I will admit I have some of those feelings. With these instant communication mediums we see into people's lives: Moments with their children, questions they have in life, ceremonies and celebrations, issues they think are important, what they are having for dinner or when they are drinking coffee. We develop a certain intimacy while never really being there physically. I mean, the ideal is that I will meet my Seesmic and Twitter friends but so far I have not.
That said, these living rooms, and bedrooms and kitchens we see are being shared on the public internet. Each tweet gets indexed by Google and our visages and words are easily brought up in a search. So that begs the question, how much do we share in public, even as we have the feel of a private space?
Last night, while my internet was down, I wrote up a post explaining why I haven't been posting which included the personal story of my past year, and ending with basically "I've been thinking lots, still have questions, am not satisfied, but time to get posting again." As you might note that post is not here. That might change, but putting those details down in my blog seemed to be too much of an exposure.

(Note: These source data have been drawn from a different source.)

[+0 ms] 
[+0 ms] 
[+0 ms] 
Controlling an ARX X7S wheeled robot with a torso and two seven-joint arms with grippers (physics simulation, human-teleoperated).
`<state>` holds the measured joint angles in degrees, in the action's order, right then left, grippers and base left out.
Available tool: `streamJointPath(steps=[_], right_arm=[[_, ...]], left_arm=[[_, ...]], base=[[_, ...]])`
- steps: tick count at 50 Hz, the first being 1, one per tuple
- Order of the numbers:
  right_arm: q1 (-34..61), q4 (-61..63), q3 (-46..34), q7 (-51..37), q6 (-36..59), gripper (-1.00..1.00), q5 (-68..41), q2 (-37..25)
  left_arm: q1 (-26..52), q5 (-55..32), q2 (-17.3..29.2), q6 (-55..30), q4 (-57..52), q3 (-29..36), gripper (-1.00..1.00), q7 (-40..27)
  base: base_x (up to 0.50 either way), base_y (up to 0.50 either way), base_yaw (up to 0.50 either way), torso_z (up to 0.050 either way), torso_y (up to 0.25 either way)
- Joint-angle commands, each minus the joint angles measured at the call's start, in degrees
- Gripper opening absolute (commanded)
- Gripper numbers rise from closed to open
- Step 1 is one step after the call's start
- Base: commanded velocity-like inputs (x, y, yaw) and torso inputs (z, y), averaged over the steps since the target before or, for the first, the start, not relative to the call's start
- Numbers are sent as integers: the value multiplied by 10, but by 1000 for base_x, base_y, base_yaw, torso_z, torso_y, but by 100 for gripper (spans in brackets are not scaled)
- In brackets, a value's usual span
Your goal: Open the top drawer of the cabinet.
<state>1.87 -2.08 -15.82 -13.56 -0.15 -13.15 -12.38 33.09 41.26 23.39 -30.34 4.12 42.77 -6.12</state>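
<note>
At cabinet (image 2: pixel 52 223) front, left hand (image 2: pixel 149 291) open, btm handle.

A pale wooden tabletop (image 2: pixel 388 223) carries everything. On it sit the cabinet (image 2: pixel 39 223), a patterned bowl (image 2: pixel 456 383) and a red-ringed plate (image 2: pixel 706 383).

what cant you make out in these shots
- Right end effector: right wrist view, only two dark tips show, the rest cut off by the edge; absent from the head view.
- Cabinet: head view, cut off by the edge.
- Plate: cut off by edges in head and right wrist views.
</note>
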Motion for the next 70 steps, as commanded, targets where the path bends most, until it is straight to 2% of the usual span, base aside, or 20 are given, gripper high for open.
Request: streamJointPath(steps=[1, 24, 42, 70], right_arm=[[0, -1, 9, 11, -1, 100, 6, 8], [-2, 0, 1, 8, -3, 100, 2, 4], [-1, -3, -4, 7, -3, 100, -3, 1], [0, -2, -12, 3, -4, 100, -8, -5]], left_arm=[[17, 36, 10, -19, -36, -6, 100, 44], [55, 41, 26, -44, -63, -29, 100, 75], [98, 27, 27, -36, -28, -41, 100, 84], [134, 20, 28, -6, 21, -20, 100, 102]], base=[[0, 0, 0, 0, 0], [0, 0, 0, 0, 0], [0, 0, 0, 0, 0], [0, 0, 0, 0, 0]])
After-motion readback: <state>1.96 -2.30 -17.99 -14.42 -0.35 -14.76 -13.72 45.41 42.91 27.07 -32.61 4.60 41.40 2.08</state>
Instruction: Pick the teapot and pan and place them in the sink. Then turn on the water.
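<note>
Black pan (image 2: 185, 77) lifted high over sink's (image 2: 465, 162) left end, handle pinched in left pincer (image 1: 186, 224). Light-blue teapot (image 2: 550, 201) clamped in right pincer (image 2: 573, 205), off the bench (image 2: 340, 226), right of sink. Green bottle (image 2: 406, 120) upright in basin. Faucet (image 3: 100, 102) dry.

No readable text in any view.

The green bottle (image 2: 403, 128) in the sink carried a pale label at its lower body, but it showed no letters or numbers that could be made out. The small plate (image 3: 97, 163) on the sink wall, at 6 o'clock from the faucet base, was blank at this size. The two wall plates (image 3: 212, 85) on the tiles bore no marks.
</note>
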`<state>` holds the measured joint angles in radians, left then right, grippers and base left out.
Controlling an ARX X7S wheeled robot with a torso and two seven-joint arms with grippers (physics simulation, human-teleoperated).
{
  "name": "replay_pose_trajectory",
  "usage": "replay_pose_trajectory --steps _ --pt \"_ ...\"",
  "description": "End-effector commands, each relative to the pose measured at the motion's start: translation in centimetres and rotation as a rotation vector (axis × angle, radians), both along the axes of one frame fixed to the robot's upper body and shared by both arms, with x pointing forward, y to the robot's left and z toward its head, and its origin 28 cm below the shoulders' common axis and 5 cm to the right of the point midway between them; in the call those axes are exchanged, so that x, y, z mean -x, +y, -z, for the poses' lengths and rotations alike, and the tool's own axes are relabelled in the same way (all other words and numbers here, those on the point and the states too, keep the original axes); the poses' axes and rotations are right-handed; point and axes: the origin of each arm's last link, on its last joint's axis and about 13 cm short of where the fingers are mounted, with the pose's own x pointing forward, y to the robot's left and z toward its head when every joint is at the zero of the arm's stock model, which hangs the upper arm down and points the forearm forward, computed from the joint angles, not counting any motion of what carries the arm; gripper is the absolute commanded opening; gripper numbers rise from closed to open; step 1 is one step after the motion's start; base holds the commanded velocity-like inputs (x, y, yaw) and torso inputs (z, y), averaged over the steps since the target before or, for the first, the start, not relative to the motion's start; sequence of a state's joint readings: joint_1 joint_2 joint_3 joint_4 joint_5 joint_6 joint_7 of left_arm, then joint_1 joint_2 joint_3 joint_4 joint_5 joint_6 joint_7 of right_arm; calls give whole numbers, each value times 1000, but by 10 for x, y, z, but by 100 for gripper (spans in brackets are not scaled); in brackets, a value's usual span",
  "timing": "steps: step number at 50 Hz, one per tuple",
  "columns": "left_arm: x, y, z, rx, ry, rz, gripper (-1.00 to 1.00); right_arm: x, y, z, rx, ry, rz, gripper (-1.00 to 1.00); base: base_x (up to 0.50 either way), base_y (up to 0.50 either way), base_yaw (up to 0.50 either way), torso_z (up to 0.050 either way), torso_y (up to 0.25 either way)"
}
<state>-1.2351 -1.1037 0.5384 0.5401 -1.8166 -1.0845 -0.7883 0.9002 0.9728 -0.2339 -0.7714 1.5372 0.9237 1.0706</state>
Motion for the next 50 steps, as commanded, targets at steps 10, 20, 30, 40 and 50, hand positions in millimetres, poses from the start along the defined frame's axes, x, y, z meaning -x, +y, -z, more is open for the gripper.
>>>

Now there are a a few points that make a blog differ from a Seesmic post or a tweet. My blog is, in a sense, where a person would go to find out more about me. Sure they might check my tweets or videos, but those sort of stream by. It is a public statement, but with so much volume as to make the information a bit of blur - at least for a human reviewing the data. So a statement here is a bit more permanent and likely read. Also, other than bits of data that slip I rarely share my questions and doubts and challenges with others, so perhaps I am just a bit less likely than most to share.
But I wonder how much people chose to show of their inner side. What makes someone comfortable to share the information? When is it appropriate? Is this sense of "private" and "public" a generational thing? a cultural thing? Do we become less sensitive to that boundary as we share more often, more consistently and more in private public areas? Or do we, in our minds, come up with our personal boundary - that we many not be aware of - and share freely on one side, and keep private what is on the other? And how do these boundaries, and the ubiquitousness of the social milieu affect how we interact in our actual private lives and relationships?
Right now all I have are questions, but I thought I would share them with you. Let me know your thoughts.